Work task:
All lines below containing the string "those" are to be copied.

┄┄┄┄┄┄┄┄┄┄

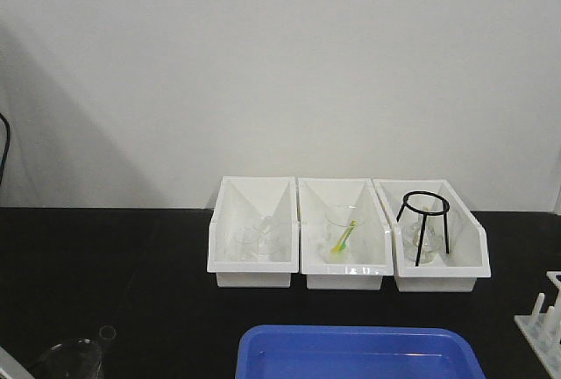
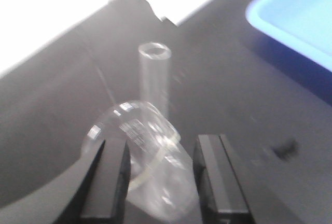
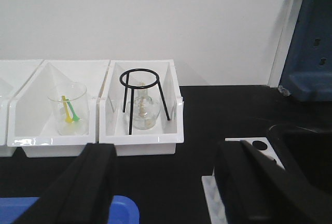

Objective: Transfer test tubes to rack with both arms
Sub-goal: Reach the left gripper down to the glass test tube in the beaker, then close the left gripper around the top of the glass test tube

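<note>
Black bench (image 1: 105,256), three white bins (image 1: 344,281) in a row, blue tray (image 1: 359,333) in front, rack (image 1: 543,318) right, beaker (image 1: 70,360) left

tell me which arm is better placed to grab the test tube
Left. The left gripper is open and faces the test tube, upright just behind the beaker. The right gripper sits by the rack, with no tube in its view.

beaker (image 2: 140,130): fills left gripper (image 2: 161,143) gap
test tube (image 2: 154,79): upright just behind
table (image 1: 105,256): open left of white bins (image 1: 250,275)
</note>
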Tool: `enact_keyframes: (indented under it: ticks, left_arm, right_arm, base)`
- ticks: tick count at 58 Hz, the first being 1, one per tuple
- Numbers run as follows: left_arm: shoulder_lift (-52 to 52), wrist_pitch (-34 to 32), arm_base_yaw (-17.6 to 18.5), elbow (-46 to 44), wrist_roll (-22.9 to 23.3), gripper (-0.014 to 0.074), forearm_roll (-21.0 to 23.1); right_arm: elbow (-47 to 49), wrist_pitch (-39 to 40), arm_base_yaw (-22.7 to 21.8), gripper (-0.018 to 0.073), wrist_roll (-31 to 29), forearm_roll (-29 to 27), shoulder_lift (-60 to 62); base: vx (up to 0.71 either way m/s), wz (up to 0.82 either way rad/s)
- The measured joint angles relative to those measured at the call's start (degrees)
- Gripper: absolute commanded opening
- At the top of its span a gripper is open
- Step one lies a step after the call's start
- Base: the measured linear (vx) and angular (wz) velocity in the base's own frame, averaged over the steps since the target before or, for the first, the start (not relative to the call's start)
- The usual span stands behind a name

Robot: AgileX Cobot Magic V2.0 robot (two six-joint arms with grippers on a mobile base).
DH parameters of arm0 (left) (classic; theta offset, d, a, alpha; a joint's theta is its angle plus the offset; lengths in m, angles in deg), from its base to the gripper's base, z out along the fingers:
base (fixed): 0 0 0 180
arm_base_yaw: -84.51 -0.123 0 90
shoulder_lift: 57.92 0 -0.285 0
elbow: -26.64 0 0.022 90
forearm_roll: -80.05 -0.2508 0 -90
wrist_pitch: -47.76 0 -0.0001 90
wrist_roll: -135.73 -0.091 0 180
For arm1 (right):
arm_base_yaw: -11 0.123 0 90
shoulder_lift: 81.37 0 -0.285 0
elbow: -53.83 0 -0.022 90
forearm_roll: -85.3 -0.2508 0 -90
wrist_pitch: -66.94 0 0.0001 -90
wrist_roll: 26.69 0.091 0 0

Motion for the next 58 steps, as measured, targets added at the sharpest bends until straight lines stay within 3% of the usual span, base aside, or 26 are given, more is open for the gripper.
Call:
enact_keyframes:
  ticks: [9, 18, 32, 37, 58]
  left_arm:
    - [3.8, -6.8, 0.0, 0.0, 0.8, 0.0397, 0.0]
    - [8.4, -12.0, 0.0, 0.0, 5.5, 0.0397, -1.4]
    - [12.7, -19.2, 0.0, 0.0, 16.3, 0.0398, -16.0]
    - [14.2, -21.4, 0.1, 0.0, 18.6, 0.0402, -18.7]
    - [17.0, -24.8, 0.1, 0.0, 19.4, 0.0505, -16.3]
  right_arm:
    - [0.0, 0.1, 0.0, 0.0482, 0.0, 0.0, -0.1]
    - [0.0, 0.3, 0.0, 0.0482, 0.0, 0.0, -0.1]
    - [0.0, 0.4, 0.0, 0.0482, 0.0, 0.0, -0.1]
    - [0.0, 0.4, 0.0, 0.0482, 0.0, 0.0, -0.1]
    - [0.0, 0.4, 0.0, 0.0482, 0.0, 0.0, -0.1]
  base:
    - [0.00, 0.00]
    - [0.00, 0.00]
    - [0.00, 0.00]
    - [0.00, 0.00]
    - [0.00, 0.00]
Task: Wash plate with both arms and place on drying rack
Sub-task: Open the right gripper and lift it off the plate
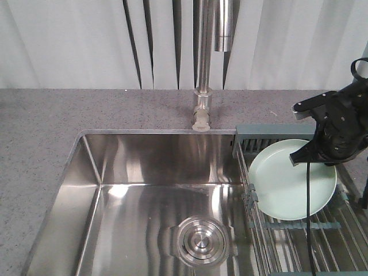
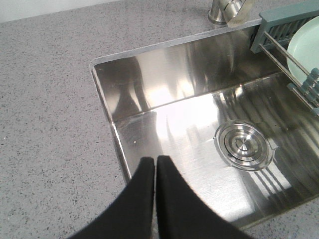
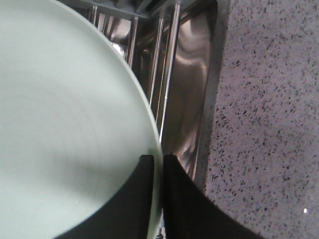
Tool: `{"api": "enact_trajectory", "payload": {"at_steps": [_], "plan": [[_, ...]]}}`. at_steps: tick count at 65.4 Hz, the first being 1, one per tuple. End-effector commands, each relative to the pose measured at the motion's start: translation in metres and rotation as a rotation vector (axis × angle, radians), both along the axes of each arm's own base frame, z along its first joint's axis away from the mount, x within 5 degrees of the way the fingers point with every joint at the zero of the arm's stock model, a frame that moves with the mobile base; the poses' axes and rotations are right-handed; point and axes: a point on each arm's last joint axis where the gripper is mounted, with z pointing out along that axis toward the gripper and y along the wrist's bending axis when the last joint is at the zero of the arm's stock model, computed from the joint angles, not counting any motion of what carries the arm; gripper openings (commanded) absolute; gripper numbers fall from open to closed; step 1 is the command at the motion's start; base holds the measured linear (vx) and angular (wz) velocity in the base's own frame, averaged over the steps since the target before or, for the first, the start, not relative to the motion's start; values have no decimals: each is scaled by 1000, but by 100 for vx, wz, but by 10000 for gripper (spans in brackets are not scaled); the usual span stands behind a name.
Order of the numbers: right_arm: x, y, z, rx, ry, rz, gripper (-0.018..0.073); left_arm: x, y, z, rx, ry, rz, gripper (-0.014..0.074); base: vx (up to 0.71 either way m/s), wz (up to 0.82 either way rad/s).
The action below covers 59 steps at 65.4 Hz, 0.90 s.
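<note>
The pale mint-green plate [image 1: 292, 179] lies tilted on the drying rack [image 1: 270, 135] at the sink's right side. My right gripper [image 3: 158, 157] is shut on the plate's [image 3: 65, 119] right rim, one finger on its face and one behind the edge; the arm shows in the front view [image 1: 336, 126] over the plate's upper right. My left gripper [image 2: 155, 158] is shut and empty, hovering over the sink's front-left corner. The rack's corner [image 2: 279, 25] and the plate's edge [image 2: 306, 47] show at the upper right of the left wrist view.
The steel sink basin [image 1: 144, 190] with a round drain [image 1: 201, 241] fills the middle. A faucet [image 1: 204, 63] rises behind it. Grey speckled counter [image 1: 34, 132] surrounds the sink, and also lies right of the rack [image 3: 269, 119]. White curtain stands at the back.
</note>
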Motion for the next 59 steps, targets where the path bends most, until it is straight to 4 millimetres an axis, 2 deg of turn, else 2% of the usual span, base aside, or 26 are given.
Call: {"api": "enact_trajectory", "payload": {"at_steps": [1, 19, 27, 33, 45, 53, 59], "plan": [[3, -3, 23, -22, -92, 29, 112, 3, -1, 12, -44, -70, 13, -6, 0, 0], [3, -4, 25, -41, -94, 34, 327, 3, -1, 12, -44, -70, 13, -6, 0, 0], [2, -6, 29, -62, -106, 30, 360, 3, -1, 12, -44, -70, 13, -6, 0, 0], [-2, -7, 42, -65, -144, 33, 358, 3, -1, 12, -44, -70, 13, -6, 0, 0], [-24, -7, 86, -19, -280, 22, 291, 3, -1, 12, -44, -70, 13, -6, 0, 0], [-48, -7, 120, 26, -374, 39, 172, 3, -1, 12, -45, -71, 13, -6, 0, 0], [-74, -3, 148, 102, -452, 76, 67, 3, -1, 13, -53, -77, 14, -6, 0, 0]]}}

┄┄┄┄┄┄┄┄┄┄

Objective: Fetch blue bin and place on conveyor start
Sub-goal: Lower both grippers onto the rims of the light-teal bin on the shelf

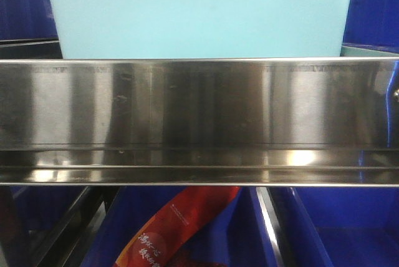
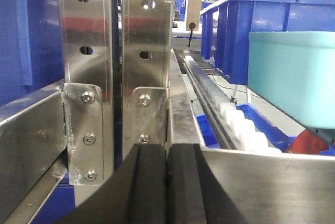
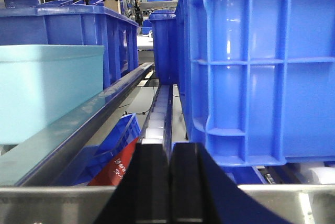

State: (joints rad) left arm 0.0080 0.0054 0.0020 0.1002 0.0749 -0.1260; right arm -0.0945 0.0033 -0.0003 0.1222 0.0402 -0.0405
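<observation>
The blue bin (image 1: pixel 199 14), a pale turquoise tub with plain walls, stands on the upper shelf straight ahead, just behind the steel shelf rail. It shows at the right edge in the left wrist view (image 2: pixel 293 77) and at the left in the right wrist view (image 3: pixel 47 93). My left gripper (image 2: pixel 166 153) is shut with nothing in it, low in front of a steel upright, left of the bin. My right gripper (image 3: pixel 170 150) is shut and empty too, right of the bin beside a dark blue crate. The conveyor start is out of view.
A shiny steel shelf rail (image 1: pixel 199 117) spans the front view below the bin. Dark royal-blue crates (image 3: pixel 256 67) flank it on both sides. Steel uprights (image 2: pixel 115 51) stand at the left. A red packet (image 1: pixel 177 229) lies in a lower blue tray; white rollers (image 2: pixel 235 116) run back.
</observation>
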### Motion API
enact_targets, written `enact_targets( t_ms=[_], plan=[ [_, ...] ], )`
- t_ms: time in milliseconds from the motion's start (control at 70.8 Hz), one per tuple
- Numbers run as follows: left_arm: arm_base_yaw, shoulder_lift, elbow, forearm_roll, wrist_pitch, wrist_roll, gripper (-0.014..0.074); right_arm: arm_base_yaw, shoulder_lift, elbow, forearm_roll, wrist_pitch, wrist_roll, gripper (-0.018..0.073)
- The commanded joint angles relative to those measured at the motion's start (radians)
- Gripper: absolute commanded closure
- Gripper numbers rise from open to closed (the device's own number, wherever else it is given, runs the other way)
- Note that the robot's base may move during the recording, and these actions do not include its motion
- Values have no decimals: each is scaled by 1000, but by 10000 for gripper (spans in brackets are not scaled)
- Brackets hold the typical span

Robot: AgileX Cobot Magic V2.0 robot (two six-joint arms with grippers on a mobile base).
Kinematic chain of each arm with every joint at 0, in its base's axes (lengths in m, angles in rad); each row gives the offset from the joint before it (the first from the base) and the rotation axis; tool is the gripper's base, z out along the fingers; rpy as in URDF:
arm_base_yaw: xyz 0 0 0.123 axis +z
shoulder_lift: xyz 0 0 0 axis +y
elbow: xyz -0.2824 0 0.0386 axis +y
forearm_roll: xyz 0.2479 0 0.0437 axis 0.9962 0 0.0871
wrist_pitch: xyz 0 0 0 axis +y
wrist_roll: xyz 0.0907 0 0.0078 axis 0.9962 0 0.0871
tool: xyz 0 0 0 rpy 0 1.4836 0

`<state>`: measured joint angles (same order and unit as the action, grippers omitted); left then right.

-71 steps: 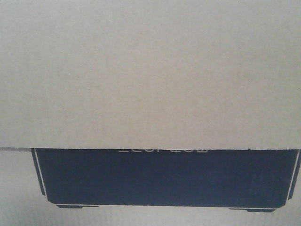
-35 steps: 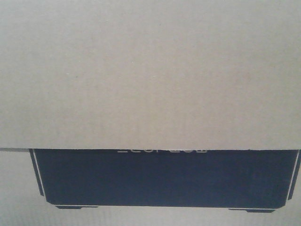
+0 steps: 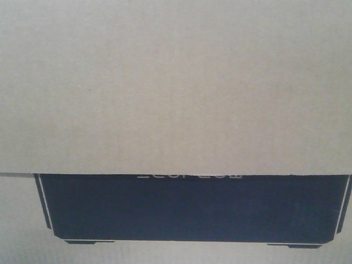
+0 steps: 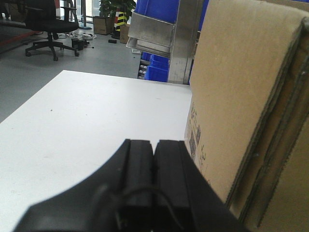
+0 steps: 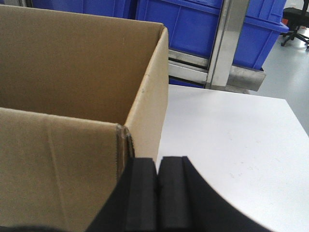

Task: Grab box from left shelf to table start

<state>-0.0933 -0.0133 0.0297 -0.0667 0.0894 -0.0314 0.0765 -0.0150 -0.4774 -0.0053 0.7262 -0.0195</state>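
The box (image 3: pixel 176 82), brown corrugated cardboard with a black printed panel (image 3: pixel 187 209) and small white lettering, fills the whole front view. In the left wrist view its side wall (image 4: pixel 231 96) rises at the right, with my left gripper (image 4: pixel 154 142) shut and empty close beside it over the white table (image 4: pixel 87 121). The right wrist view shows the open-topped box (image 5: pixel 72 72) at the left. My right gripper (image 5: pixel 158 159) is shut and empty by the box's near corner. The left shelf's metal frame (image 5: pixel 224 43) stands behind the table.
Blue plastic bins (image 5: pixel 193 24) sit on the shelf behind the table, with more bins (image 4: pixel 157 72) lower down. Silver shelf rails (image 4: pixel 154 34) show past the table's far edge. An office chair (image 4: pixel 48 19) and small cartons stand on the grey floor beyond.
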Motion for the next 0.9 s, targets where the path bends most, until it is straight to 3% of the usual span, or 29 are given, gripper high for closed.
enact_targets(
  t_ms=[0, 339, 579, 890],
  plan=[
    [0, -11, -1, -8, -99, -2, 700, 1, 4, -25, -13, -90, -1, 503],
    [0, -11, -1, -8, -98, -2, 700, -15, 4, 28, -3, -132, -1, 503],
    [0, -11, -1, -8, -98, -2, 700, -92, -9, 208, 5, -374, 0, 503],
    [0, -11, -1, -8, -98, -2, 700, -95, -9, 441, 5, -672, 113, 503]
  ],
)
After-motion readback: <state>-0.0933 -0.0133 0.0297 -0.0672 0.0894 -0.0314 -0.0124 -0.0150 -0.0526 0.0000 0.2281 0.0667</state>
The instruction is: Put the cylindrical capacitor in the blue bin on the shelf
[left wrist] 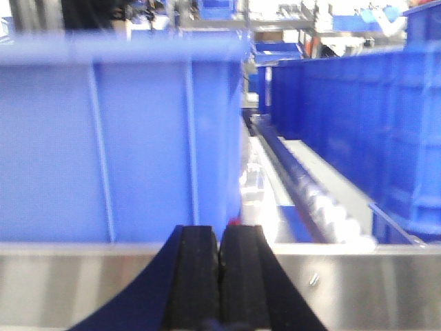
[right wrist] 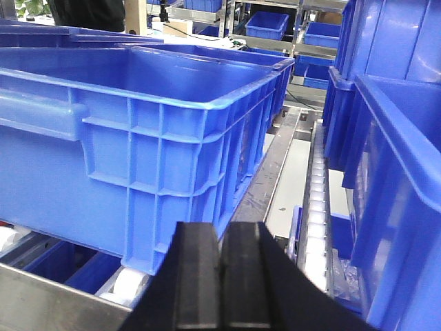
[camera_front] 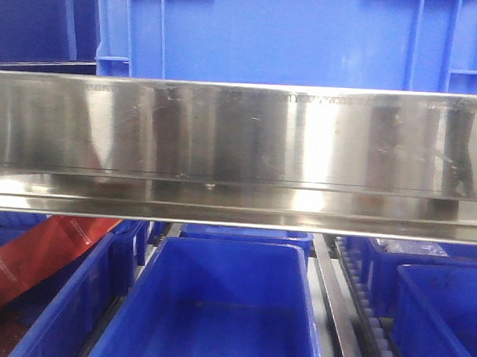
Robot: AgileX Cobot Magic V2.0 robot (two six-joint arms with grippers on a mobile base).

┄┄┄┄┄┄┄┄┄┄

Response below:
- The measured joint angles relative to those measured at the call's start (degrees)
- The commanded joint angles relative to those measured at the motion's start (radians)

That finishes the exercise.